Keough v. Commissioner of Social Security

CourtDistrict Court, W.D. New York
DecidedAugust 5, 2020
Docket1:18-cv-01065
StatusUnknown

This text of Keough v. Commissioner of Social Security (Keough v. Commissioner of Social Security) is published on Counsel Stack Legal Research, covering District Court, W.D. New York primary law. Counsel Stack provides free access to over 12 million legal documents including statutes, case law, regulations, and constitutions.

Bluebook
Keough v. Commissioner of Social Security, (W.D.N.Y. 2020).

Opinion

UNITED STATES DISTRICT COURT WESTERN DISTRICT OF NEW YORK

ELIZABETH A. KEOUGH o/b/o JAMT,

Plaintiff, Case # 18-CV-1065-FPG

v. DECISION AND ORDER

COMMISSIONER OF SOCIAL SECURITY,

Defendant.

INTRODUCTION

Elizabeth A. Keough (“Plaintiff”) brings this action on behalf of her minor son (“Claimant”) pursuant to Title XVI of the Social Security Act seeking review of the denial of his application for Supplemental Security Income (“SSI”). Plaintiff protectively applied for SSI on June 24, 2014, alleging that Claimant had been disabled since January 1, 2012 due to attention deficit hyperactivity disorder (“ADHD”), a learning disability, and “no comprehension.” Tr.1 150, 174, 183. After the Social Security Administration (“SSA”) denied his application, Plaintiff and Claimant testified at a hearing before an Administrative Law Judge (“ALJ”). Tr. 19-38. On February 18, 2016, the ALJ issued an unfavorable decision. Tr. 39-59. After the Appeals Council denied Plaintiff’s request for review, the SSA’s decision became final and Plaintiff appealed to this Court. ECF No. 1. This Court has jurisdiction to review the SSA’s final decision pursuant to 42 U.S.C. §§ 405(g), 1383(c)(3). Both parties moved for judgment on the pleadings pursuant to Federal Rule of Civil Procedure 12(c). ECF Nos. 14, 15. For the following reasons, Plaintiff’s motion is DENIED, the Commissioner’s motionis GRANTED, and this matter is DISMISSED WITH PREJUDICE.

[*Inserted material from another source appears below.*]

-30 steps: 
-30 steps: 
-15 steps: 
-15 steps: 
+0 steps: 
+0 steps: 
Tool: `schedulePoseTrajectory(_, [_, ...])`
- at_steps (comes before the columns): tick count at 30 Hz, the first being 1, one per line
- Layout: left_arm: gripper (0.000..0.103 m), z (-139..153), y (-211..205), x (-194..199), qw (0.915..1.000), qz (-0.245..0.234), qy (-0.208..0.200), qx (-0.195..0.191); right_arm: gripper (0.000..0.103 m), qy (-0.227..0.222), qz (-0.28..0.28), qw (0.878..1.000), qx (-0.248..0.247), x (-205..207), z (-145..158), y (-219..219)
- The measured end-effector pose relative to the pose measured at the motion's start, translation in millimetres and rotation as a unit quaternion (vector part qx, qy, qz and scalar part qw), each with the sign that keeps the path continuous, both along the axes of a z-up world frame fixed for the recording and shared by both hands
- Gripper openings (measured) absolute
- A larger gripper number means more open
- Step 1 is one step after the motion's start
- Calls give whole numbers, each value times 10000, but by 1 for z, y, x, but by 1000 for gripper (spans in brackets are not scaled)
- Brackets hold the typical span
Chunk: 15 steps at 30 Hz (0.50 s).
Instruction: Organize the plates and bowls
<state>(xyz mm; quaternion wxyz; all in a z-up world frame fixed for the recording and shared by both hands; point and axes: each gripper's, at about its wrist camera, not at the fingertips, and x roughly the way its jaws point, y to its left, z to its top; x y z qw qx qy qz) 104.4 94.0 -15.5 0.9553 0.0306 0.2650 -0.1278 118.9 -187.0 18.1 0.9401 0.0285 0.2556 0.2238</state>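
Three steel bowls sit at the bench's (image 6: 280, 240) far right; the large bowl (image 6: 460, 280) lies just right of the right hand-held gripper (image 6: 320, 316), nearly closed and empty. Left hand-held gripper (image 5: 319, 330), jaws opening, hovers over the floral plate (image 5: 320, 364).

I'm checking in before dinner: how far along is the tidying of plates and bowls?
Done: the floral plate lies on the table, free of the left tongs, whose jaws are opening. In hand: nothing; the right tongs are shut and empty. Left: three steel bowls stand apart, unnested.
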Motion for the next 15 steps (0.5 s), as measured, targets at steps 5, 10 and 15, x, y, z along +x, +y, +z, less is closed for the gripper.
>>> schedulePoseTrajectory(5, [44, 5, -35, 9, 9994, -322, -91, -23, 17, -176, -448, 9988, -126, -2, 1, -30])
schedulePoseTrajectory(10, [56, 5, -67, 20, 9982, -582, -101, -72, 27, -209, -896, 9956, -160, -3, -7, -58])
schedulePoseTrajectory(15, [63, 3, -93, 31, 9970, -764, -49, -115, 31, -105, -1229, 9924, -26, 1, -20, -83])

1 “Tr.” refers to the administrative record in this matter. ECF No. 8. LEGAL STANDARD I. District Court Review When a district court reviews a final decision of the SSA, it does not “determine de novo whether [the claimant] is disabled.” Schaal v. Apfel, 134 F.3d 496, 501 (2d Cir. 1998). Rather, the court “is limited to determining whether the SSA’s conclusions were supported by substantial

evidence in the record and were based on a correct legal standard.” Talavera v. Astrue, 697 F.3d 145, 151 (2d Cir. 2012) (citing 42 U.S.C. § 405(g)) (other citation omitted). The Commissioner’s decision is “conclusive” if it is supported by substantial evidence. 42 U.S.C. § 405(g). “Substantial evidence means more than a mere scintilla. It means such relevant evidence as a reasonable mind might accept as adequate to support a conclusion.” Moran v. Astrue, 569 F.3d 108, 112 (2d Cir. 2009) (citations omitted). II. Child Disability Standard An individual under 18 years old will be considered disabled if he or she has a medically determinable physical or mental impairment that results in marked and severe functional

limitations that can be expected to result in death or that has lasted or can be expected to last for a continuous period of at least 12 months. 42 U.S.C. § 1382c(a)(3)(C)(i). The Commissioner must follow a three-step process to evaluate child disability claims. See 20 C.F.R. § 416.924. At step one, the ALJ determines whether the child is engaged in substantial gainful work activity. Id. § 416.924(b). If so, the child is not disabled. If not, the ALJ proceeds to step two and determines whether the child has an impairment or combination of impairments that is “severe,” meaning that it causes “more than minimal functional limitations.” Id. § 416.924(c). If the child does not have a severe impairment or combination of impairments, he or she is not disabled. If the child does, the ALJ continues to step three. At step three, the ALJ examines whether the child’s impairment or combination of impairments meets, medically equals, or functionally equals the criteria of a listed impairment in Appendix 1 of Subpart P of Regulation No. 4 (the “Listings”). Id. § 416.924(d). If the child’s impairment meets or medically or functionally equals the criteria of the Listings, he or she is disabled.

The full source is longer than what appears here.